The Dow Jones Industrial Average, one of the oldest stock market indices in the world, is compiled of the 30 most traded stocks in the US. The index is price-weighted rather than weighted by capitalization. It is calculated by summing the prices of the constituent stocks and dividing them by a factor, currently 0.152. The index was founded by Charles Dow, who also founded the Wall Street Journal. In later years it has been criticized for not being broadly representative enough because it only tracks 30 conglomerates, unlike broader indices such as the S&P 500.
Many different factors drive the Dow Jones Industrial Average (DJIA). The aggregate performance of the component companies revealed in quarterly company earnings reports is the main one. US and global macroeconomic data also contributes as it impacts on investor sentiment. The level of interest rates, set by the Federal Reserve (Fed), also influences the DJIA as it affects the cost of credit, on which many corporations are heavily reliant. Therefore, inflation can be a major driver as well as other metrics which impact the Fed decisions.

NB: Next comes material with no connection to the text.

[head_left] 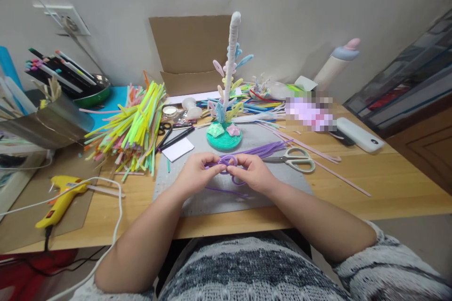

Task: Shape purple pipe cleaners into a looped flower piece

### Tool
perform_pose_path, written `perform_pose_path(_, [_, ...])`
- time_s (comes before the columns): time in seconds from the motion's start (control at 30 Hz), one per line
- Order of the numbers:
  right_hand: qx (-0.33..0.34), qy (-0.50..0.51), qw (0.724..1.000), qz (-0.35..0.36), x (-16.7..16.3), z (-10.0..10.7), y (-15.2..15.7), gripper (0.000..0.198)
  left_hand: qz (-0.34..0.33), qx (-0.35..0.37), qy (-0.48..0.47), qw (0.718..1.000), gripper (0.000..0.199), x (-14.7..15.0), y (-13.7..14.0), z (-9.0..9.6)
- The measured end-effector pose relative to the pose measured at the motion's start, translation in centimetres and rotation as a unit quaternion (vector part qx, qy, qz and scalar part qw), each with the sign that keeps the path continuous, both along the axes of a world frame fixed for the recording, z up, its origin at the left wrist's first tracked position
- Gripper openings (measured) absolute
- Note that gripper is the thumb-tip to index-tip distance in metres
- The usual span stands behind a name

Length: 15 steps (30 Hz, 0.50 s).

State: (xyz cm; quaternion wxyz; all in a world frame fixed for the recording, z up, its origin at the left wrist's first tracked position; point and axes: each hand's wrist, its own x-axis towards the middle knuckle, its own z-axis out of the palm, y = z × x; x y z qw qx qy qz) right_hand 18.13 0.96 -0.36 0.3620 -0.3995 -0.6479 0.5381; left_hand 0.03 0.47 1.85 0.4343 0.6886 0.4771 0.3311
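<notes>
Both of my hands meet over the grey mat [197, 202], pinching a purple pipe cleaner [231, 159] bent into loops. My left hand [199, 174] grips its left side with thumb and fingers closed. On the other side my right hand [256, 174] pinches it, a loop hanging below the fingertips. Part of the pipe cleaner is hidden by the fingers. Just beyond lies a bundle of straight purple pipe cleaners [270, 149], next to scissors [299, 160]. Behind stands a green round base [224, 140] with a white wrapped stem [231, 51] and coloured looped petals.
A large pile of pipe cleaners [130, 127] lies left of the mat. A yellow glue gun [61, 197] rests at far left, its white cord looping near my left arm. Pink pipe cleaners [339, 176] and a white oblong device [360, 135] are at right.
</notes>
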Motion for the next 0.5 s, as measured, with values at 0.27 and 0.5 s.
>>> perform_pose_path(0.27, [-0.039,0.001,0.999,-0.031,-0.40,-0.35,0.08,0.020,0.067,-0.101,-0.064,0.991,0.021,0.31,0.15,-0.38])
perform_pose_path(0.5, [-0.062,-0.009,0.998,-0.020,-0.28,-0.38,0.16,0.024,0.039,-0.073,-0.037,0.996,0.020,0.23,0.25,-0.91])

Dow Theory is a method for identifying the primary trend of the stock market developed by Charles Dow. A key step is to compare the direction of the Dow Jones Industrial Average (DJIA) and the Dow Jones Transportation Average (DJTA) and only follow trends where both are moving in the same direction. Volume is a confirmatory criteria. The theory uses elements of peak and trough analysis. Dow’s theory posits three trend phases: accumulation, when smart money starts buying or selling; public participation, when the wider public joins in; and distribution, when the smart money exits.
There are a number of ways to trade the DJIA. One is to use ETFs which allow investors to trade the DJIA as a single security, rather than having to buy shares in all 30 constituent companies. A leading example is the SPDR Dow Jones Industrial Average ETF (DIA). DJIA futures contracts enable traders to speculate on the future value of the index and Options provide the right, but not the obligation, to buy or sell the index at a predetermined price in the future. Mutual funds enable investors to buy a share of a diversified portfolio of DJIA stocks thus providing exposure to the overall index.